There is also speculation that X, as Twitter was renamed when it was bought by Trump ally Elon Musk, may be planning to buy the company.
tesla
Speaking of Musk, Daniel Ives of Wedbush Securities believes Trump’s return could boost Tesla’s stock from around $250 before the outcome to more than $300, valuing it at $1 trillion.
“The most positive thing about a Trump victory would be for Tesla and Musk,” he says.
He also notes that while ending tax breaks for electric vehicles would be bad for the industry as a whole, it could be “very positive” for Tesla due to its dominant position.

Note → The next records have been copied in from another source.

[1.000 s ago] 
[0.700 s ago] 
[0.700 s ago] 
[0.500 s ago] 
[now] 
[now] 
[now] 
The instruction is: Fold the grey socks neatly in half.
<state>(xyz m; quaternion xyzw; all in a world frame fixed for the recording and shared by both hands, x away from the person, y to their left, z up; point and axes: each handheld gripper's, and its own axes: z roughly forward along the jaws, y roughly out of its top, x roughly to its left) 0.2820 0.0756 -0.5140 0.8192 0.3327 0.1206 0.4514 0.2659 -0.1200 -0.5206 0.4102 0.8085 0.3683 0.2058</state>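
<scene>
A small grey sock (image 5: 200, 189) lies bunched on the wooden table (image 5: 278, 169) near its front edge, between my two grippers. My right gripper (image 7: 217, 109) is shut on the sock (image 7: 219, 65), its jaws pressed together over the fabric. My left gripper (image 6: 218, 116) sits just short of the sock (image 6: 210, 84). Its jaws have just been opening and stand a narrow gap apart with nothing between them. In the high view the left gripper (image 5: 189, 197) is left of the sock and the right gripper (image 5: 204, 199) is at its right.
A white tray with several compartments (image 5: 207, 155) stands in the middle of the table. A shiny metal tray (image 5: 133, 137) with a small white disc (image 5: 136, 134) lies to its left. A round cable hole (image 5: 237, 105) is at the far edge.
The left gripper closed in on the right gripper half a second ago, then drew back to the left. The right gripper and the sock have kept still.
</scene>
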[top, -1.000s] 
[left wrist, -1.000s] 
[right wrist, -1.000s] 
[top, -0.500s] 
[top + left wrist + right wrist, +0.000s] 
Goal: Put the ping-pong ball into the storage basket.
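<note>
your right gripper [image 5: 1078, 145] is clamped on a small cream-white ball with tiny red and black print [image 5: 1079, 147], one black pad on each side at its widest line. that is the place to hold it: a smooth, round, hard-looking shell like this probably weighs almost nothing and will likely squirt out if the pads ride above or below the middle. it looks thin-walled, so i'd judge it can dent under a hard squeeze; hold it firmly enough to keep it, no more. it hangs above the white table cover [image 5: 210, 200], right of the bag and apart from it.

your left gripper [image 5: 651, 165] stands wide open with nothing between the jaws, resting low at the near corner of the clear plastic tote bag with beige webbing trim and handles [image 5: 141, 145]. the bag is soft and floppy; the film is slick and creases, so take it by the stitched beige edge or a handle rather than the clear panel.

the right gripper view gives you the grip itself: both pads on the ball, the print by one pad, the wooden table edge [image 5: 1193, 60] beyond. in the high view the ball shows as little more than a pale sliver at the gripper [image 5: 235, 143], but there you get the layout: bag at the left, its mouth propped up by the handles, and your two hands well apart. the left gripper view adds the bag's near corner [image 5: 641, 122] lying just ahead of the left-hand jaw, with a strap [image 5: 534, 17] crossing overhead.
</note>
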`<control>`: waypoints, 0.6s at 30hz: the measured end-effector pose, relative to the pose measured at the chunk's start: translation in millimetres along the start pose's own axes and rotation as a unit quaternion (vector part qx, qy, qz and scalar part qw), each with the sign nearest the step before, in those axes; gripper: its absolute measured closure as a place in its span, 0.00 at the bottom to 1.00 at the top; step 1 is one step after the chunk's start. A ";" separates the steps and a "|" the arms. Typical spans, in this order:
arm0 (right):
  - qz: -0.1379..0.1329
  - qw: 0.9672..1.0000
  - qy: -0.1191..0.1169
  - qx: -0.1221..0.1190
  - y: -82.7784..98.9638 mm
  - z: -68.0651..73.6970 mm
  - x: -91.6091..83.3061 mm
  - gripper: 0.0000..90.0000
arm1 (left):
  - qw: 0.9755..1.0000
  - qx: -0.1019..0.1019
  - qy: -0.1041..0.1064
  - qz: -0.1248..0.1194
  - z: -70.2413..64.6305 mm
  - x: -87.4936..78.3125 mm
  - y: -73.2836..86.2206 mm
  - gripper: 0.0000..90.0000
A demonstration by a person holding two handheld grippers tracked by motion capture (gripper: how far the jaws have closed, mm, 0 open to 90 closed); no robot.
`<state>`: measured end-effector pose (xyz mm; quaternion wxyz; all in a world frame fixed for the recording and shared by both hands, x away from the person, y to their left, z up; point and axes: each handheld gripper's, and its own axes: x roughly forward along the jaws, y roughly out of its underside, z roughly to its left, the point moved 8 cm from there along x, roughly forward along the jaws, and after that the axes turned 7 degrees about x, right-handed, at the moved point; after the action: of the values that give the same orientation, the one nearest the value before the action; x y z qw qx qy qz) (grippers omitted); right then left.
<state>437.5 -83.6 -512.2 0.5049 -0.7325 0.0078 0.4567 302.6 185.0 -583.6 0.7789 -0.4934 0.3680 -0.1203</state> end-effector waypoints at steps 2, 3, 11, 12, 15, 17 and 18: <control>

However, there are concerns that Musk (pictured left on the campaign trail) will not spend enough time running Tesla due to distractions including his support for Trump and other business interests, including Space X.
bitcoin
Bitcoin rose to an all-time high above $75,000 as it became clear that Trump was on track to win the presidency.
Cryptocurrency experts and enthusiasts believe it will usher in softer regulation for the industry, with analysts at Standard Chartered saying it could hit $200,000 next year.
Skeptics, however, warn that bitcoin has no intrinsic value and that anyone who invests should be prepared to lose everything.
Artemis US smaller because
The ‘American First’ boost is likely to benefit small- and mid-cap stocks in the US, which Nick Wood, head of fund research at wealth manager Quilter Cheviot, said “are currently undervalued compared to mega-capitalizations.”
He argues that Trump’s focus on domestic companies makes the Artemis US Smaller Companies fund attractive, especially given its “strong long-term track record due to excellent stock selection.”
British American Tobacco
A change in regulation of nicotine companies could also present opportunities, says Chris Beckett, head of equity research at Quilter Cheviot.
And a drastic measure by the United States against Chinese vaping companies would be beneficial British American Tobaccowhich is the market leader in this area through its Vuse brand.
“Restricting Chinese imports or holding them to the same standards would be very positive for BAT,” says Beckett.